■ WHAT NEEDS TO BE DONE: Nothing below is to be printed except the lines between the line holding "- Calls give" and the line holding "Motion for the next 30", inclusive, each exactly as it appears.
==========
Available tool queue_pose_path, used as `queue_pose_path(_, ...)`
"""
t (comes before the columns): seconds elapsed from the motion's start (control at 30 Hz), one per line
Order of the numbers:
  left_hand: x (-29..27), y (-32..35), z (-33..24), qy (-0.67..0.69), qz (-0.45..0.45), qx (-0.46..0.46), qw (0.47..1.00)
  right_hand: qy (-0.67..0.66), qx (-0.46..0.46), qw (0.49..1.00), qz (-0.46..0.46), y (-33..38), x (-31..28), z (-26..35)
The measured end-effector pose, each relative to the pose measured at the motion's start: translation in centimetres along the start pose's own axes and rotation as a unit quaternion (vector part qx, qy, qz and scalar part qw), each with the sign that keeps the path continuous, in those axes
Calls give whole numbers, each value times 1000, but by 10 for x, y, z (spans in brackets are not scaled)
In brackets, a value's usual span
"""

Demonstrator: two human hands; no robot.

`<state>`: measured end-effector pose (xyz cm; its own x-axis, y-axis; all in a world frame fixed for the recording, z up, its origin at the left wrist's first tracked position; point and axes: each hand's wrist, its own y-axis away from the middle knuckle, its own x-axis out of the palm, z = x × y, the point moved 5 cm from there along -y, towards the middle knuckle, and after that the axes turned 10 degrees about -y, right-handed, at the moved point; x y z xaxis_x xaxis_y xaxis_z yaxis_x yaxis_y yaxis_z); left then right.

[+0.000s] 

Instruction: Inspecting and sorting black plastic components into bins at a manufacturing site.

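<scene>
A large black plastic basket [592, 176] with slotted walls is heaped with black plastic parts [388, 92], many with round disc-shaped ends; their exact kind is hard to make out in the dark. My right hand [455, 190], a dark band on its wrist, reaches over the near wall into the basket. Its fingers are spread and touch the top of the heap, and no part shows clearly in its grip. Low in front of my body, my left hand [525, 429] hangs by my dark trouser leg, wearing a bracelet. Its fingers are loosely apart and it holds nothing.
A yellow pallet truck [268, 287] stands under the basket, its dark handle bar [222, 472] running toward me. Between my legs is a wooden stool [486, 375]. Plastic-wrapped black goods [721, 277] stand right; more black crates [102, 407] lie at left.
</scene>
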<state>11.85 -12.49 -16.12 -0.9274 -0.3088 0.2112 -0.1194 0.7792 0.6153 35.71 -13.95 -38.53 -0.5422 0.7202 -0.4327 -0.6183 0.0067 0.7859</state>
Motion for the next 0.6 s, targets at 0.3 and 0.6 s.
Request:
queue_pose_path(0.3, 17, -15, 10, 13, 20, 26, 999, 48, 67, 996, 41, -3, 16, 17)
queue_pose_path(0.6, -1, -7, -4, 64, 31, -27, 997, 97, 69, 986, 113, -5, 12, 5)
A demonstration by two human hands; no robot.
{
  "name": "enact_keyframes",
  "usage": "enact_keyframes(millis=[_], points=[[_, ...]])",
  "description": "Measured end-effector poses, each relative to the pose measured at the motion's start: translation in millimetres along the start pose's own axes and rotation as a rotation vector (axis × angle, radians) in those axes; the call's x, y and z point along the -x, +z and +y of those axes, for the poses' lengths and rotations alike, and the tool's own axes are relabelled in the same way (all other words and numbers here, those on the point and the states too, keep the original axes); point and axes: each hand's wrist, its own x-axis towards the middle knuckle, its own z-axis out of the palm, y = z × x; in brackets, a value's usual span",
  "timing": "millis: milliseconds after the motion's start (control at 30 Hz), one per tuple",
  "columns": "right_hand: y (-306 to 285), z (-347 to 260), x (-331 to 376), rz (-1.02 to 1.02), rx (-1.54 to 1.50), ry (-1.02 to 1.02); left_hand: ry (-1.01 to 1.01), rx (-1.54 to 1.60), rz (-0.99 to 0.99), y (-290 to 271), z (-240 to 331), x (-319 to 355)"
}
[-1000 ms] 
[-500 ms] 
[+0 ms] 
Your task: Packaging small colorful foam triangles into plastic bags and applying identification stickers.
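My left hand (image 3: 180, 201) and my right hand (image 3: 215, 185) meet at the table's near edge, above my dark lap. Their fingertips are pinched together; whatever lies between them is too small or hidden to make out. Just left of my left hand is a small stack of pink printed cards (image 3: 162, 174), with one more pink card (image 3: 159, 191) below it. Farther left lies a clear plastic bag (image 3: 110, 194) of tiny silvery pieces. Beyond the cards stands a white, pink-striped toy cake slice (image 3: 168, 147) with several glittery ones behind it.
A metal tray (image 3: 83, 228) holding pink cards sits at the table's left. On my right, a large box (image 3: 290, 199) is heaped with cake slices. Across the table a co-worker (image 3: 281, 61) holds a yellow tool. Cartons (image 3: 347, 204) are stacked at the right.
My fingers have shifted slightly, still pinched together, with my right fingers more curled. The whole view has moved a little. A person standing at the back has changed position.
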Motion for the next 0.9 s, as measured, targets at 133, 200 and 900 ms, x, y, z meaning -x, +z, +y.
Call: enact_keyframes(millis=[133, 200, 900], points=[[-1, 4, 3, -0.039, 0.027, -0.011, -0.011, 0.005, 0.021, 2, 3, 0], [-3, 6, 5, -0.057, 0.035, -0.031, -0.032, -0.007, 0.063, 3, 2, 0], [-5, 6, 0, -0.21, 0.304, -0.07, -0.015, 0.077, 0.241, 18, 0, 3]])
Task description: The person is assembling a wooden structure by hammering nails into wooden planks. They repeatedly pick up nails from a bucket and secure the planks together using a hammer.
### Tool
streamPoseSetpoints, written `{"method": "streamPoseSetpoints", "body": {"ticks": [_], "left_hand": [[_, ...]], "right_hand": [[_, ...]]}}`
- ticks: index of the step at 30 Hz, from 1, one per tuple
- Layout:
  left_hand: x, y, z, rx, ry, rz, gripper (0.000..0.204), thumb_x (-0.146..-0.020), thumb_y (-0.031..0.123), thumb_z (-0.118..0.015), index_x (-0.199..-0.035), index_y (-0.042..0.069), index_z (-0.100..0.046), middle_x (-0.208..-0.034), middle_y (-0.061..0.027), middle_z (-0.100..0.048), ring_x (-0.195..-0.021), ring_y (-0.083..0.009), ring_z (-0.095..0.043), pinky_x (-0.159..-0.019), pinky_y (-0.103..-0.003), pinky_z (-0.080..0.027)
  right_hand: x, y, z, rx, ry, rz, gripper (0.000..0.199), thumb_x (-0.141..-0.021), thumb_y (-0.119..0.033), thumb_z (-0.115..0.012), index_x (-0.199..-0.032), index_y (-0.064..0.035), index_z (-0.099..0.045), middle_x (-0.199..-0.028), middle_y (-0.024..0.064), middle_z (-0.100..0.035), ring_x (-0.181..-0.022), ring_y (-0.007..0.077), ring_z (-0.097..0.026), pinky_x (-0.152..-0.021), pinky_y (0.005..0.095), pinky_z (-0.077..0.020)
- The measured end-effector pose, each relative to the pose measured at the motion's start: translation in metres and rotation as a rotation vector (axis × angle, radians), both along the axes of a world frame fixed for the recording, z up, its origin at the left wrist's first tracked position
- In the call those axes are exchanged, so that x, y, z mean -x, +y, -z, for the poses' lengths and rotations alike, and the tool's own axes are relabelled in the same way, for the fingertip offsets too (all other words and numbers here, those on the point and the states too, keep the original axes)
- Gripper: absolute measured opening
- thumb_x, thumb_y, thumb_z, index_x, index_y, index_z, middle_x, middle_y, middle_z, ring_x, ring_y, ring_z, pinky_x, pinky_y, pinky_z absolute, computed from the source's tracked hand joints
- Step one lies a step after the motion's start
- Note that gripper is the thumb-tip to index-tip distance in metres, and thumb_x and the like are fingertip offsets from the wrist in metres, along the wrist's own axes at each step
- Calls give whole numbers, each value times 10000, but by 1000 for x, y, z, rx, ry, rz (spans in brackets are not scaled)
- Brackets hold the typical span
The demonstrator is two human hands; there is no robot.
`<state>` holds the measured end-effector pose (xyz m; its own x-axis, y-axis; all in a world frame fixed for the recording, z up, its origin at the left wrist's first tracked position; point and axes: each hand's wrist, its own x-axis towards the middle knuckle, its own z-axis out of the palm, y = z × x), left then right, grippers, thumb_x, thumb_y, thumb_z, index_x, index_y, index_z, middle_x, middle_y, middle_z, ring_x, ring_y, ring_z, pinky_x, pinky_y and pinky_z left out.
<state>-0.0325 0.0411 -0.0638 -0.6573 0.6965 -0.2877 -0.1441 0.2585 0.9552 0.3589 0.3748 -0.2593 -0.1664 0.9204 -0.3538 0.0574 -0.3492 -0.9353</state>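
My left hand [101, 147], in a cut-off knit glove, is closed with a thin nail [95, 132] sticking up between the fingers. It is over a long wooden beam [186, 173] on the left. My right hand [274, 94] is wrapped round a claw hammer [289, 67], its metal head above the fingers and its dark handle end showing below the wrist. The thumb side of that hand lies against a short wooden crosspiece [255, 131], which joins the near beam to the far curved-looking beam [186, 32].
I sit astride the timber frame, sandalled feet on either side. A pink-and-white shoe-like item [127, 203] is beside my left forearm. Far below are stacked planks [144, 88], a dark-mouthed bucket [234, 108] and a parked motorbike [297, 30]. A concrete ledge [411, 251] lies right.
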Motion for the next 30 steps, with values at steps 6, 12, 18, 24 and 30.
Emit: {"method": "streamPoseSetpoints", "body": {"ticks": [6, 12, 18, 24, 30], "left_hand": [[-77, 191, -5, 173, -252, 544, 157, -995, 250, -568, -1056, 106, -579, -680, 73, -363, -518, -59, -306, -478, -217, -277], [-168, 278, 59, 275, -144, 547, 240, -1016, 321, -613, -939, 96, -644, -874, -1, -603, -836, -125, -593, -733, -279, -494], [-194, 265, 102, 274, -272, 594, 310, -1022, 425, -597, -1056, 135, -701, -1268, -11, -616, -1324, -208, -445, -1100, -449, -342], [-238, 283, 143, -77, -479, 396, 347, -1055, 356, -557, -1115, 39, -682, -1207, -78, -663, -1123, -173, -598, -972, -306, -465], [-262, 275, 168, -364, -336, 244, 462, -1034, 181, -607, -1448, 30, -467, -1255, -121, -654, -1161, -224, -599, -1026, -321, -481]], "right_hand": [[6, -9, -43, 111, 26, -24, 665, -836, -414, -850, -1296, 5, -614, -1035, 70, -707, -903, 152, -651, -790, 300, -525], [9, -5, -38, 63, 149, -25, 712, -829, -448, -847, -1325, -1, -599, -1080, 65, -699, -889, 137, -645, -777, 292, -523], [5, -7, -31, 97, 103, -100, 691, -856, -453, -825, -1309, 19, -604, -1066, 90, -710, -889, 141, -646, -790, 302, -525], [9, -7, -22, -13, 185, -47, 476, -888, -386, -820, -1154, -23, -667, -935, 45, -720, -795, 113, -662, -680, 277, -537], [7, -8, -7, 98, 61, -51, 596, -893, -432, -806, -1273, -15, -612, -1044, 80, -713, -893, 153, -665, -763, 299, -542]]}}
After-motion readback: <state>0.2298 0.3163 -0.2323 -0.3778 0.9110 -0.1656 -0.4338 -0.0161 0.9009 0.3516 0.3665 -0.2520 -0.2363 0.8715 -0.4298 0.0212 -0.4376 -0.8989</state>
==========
■ SOLUTION:
- Calls give whole numbers, each value times 10000, but by 1000 for x, y, z, rx, ry, rz (spans in brackets are not scaled)
- Brackets hold the typical span
The demonstrator is two human hands; there is no robot.
`<state>` holds the measured end-effector pose (xyz m; its own x-axis, y-axis; all in a world frame fixed for the recording, z up, its origin at the left wrist's first tracked position; point and axes: each hand's wrist, its own x-axis towards the middle knuckle, its own z-axis out of the palm, y = z × x), left then right, grippers, thumb_x, thumb_y, thumb_z, index_x, index_y, index_z, middle_x, middle_y, middle_z, ring_x, ring_y, ring_z, pinky_x, pinky_y and pinky_z left out.
<state>-0.0325 0.0411 -0.0638 -0.6573 0.6965 -0.2877 -0.1441 0.2585 0.9552 0.3589 0.3748 -0.2593 -0.1664 0.9204 -0.3538 0.0574 -0.3492 -0.9353</state>
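My left hand [101, 147], in a cut-off knit glove, is closed with a thin nail [95, 132] sticking up between the fingers. It is over a long wooden beam [186, 173] on the left. My right hand [274, 94] is wrapped round a claw hammer [289, 67], its metal head above the fingers and its dark handle end showing below the wrist. The thumb side of that hand lies against a short wooden crosspiece [255, 131], which joins the near beam to the far curved-looking beam [186, 32].
I sit astride the timber frame, sandalled feet on either side. A pink-and-white shoe-like item [127, 203] is beside my left forearm. Far below are stacked planks [144, 88], a dark-mouthed bucket [234, 108] and a parked motorbike [297, 30]. A concrete ledge [411, 251] lies right.
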Motion for the next 30 steps, with values at steps 6, 12, 18, 24 and 30.

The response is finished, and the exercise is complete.